Annuity Rates update

Immediate Annuity Rates

This post will update annuity rates for immediate annuities. First a quick review of immediate annuities and exactly what they do.

An immediate annuity is a single deposit by the investor with an insurance company in return for monthly payments for a period of time. That period of time can be anywhere from five years to life. Although I’ve not seen statistics on this, I believe most people take the lifetime option as this is the most attractive feature of immediate annuities. They can act like a second Social Security check, providing a payment for life that you cannot outlive.

The first question an investor may have is what are the annuities rates I can get.  But this question assumes you can compare the annuity rate to other investments, which you cannot.

When investors, economists and accountants analyze an investment, they calculate the internal rate of return.  The internal rate of return on an immediate annuities is terrible, about 1% annually.  What person in their right mind would make a investment lasting 20 or 30 years at 1%? The annuity rates on immediate annuities will  always pale when analyzed against other investments on an internal rate of return basis.

That’s because the other factor, a qualitative and not quantitative factor, the fact that you cannot outlive the payments, does not get included in an internal rate of return calculation. To say this in another way, it means that the immediate annuity provides an insurance aspect that other investments don’t. Not only can immediate annuities provide the aforementioned insurance aspect of providing payments you cannot outlive, they provide the highest possible safe cash flow of any investment you can make.

What I mean by that is for a given amount of investment, say one hundred thousand dollars, you will get more income per month, guaranteed, then any other investment you can make. For example, a 70 year-old-male investing $100,000 will get $648 monthly for life, equal to a 7.7% cash return on his money. Now remember, that when he die,s will be nothing left unlike other investments such as stocks or mutual funds, which will have some balance in an account to pass on to beneficiaries. In the case of the immediate annuity, our investor receives a very attractive cash flow during his lifetime but nothing is left for the beneficiaries, resulting in that very poor internal rate of return calculation previously discussed. Therefore, while interest rates are generally low in the economy care late, an investor can still achieve a very attractive cash flow rate of return on their money.

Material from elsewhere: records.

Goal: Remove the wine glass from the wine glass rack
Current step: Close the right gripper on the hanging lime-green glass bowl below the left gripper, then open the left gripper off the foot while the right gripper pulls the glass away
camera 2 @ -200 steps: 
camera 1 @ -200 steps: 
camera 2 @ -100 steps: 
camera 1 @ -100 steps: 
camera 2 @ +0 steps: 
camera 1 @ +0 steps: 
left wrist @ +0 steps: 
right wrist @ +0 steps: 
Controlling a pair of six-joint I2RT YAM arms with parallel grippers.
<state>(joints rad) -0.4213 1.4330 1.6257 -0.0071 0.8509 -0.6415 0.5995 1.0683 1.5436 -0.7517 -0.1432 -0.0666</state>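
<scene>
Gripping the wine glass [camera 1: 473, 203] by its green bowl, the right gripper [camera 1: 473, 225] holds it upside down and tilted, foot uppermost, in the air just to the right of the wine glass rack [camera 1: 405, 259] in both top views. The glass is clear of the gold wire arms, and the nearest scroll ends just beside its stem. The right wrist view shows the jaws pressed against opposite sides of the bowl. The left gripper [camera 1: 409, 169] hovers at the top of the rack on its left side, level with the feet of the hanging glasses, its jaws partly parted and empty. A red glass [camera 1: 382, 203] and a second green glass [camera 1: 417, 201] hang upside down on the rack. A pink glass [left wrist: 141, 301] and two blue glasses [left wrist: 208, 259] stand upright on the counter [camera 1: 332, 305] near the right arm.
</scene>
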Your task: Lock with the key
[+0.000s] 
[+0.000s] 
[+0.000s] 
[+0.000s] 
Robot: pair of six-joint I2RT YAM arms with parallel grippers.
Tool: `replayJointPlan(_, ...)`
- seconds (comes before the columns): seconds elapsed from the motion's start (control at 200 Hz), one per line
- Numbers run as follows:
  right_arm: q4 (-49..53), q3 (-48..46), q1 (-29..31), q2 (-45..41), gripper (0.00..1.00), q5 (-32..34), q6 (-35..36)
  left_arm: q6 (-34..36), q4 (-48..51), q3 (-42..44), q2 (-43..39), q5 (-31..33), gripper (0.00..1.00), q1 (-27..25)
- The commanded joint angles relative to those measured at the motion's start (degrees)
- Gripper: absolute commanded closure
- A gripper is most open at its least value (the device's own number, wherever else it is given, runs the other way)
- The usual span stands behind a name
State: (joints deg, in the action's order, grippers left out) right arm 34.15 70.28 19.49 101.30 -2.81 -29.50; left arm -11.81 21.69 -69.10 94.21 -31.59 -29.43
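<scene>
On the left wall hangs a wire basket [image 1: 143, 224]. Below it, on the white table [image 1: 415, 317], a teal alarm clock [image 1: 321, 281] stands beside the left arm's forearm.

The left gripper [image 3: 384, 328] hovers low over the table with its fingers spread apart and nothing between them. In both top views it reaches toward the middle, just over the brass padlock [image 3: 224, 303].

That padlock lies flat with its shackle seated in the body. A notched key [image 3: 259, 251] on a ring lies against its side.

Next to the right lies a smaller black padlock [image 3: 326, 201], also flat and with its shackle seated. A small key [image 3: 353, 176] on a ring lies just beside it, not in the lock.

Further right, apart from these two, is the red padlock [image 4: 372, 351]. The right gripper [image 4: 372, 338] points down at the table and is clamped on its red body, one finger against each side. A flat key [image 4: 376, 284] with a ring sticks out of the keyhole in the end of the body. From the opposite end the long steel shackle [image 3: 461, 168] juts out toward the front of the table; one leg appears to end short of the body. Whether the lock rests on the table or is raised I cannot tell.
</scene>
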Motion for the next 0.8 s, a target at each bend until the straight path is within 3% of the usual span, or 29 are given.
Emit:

As mentioned in previous posts about immediate annuities, the older the investor, the higher the rate of payments. Generally it does not pay for somebody younger than age 65 to consider immediate annuities because the cash flow rate of return will not be sufficiently high to justify them.

Because the internal rate of return, the annuity rate, is so low on immediate annuities, insurance companies will not disclose them.  What they quote you is the monthly payment you will receive for a given investment.